Re: Slow backup file merge with REFS

Post by mkretzer »

We could do this - but i think there is another reason: Those using FC or ISCSI have external arrays which often means much bigger repositories. And since the problem was not there right away it is very likely that the number of used/fast cloned blocks has something to do with if the problem occours...
haslund
VeeaMVP
Posts: 839
Liked: 149 times
Joined: Feb 16, 2012 7:35 am
Full Name: Rasmus Haslund
Location: Denmark
Contact:

Re: Slow backup file merge with REFS

Post by haslund »

mkretzer wrote:Since the problem was not there right away it is very likely that the number of used/fast cloned blocks has something to do with if the problem occours...
This seems to align with what the good @tsightler commented almost a month ago here post239915.html#p239915
Rasmus Haslund | Twitter: @haslund | Blog: https://rasmushaslund.com
mkretzer
Veeam Legend
Posts: 1140
Liked: 387 times
Joined: Dec 17, 2015 7:17 am
Contact:

Re: Slow backup file merge with REFS

Post by mkretzer »

Yes! Problem is at the same time we started to do periodic active fulls again also the first backups went out of retention. That is the reason we now disabled active full to see if it works better.

Furthermore, we did not do a reboot after the weekend but the system seems to have returned to normal speed. One thing i found after checking our monitoring system was that memory usage while active full was running went up 120 GB in the matter of half an hour.
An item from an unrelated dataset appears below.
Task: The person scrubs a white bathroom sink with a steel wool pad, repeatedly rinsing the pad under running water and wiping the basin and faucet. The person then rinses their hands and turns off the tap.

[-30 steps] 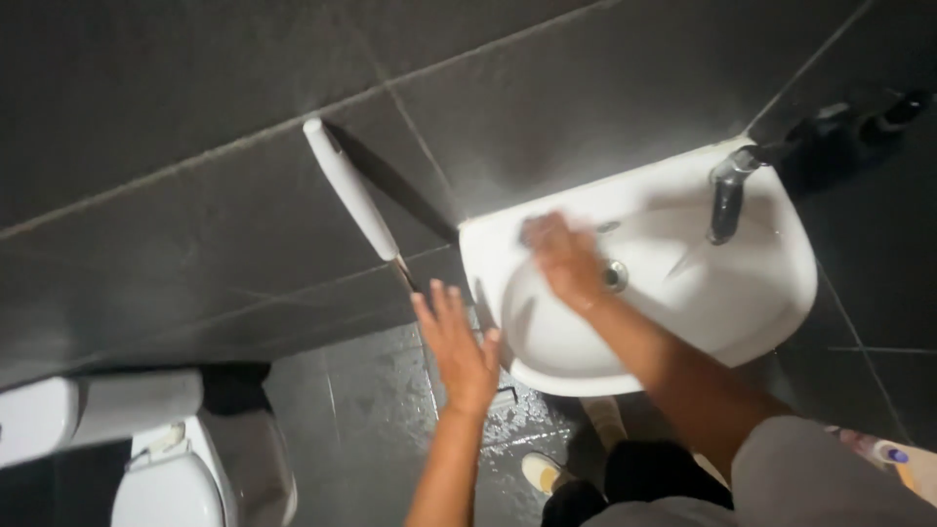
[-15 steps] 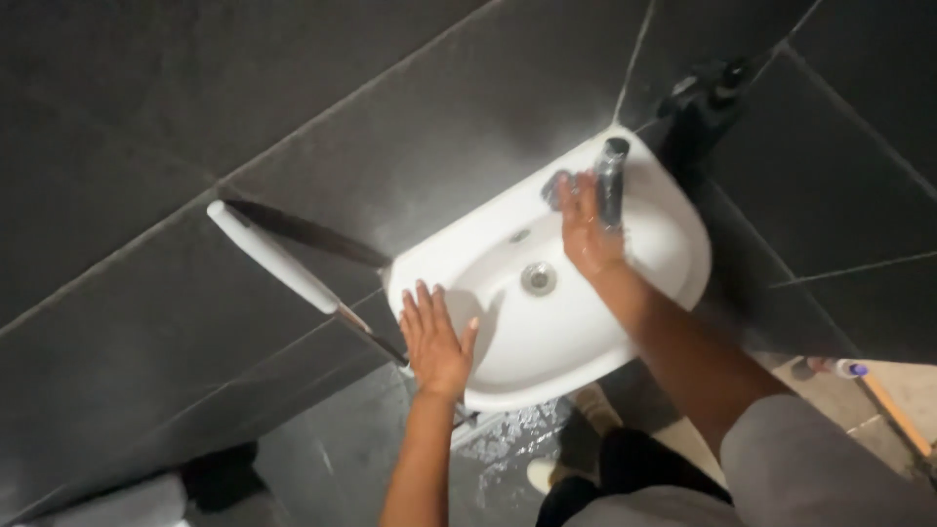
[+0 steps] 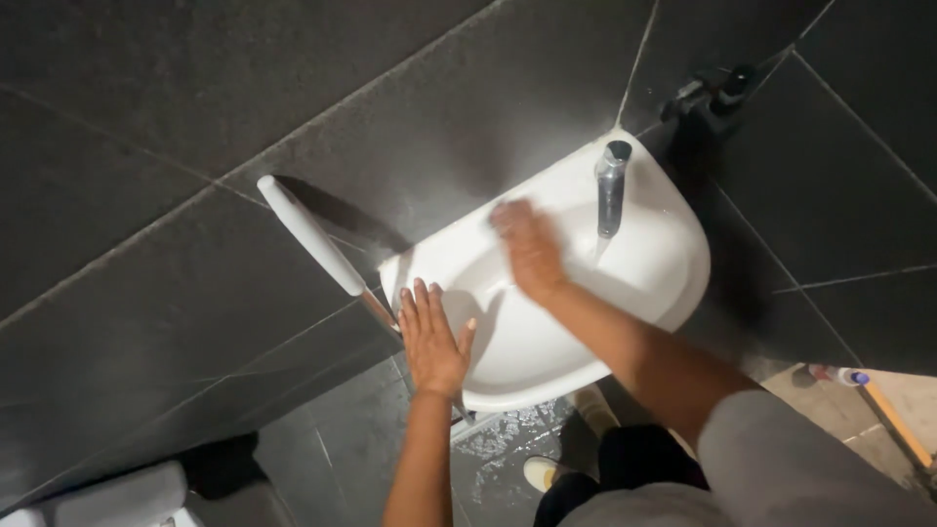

Shortly after, WMI cut out for 15 minutes as the memory value recovered.
Is there perhaps a fixed value for the REFS filesystem how much memory the driver (?) can use and if that is reached system becomes kind of unstable?
JimmyO
Enthusiast
Posts: 55
Liked: 9 times
Joined: Apr 27, 2014 8:19 pm
Contact:

Re: Slow backup file merge with REFS

Post by JimmyO »

Having the exact same issue - ReFS seems to cause a lot of fragmentation. My first daily merge took 1 hour, now a month or so later, it takes up to 30 hours, meaning that I will no longer be able to do daily backups.....
Gostev
Chief Product Officer
Posts: 31457
Liked: 6648 times
Joined: Jan 01, 2006 1:01 am
Location: Baar, Switzerland
Contact:

Re: Slow backup file merge with REFS

Post by Gostev »

JimmyO wrote:My first daily merge took 1 hour
With fast clone???
JimmyO
Enthusiast
Posts: 55
Liked: 9 times
Joined: Apr 27, 2014 8:19 pm
Contact:

Re: Slow backup file merge with REFS

Post by JimmyO »

Yes! (I have approx. 1TB of increments /job)
mkretzer
Veeam Legend
Posts: 1140
Liked: 387 times
Joined: Dec 17, 2015 7:17 am
Contact:

Re: Slow backup file merge with REFS

Post by mkretzer »

Is fragmentation really relevant while fast cloning?
And why is active full slow when there are still 70 TB avaible which have never been written to (we see that in the storage)

Edit:
No matter how high the fragmentation is, we have 96 disks and the system is still "fast-cloning" with only 150 IOPS... This is the speed two disks in a RAID 0 could do random
Gostev
Chief Product Officer
Posts: 31457
Liked: 6648 times
Joined: Jan 01, 2006 1:01 am
Location: Baar, Switzerland
Contact:

Re: Slow backup file merge with REFS

Post by Gostev »

Fast cloning does not move the actual data around, it's about updating metadata so IOPS requirements are very low.
mkretzer
Veeam Legend
Posts: 1140
Liked: 387 times
Joined: Dec 17, 2015 7:17 am
Contact:

Re: Slow backup file merge with REFS

Post by mkretzer »

Ok yesterday we had to increase the size of a disk of one of our VMs so this morning the entire disk had to be read. The backup normally takes 30 minutes but now this and the other backups running at the same time basically write with less than 1 MB/s and snapshots are getting bigger and bigger. Repo drive disk queue is basically 0 all the time...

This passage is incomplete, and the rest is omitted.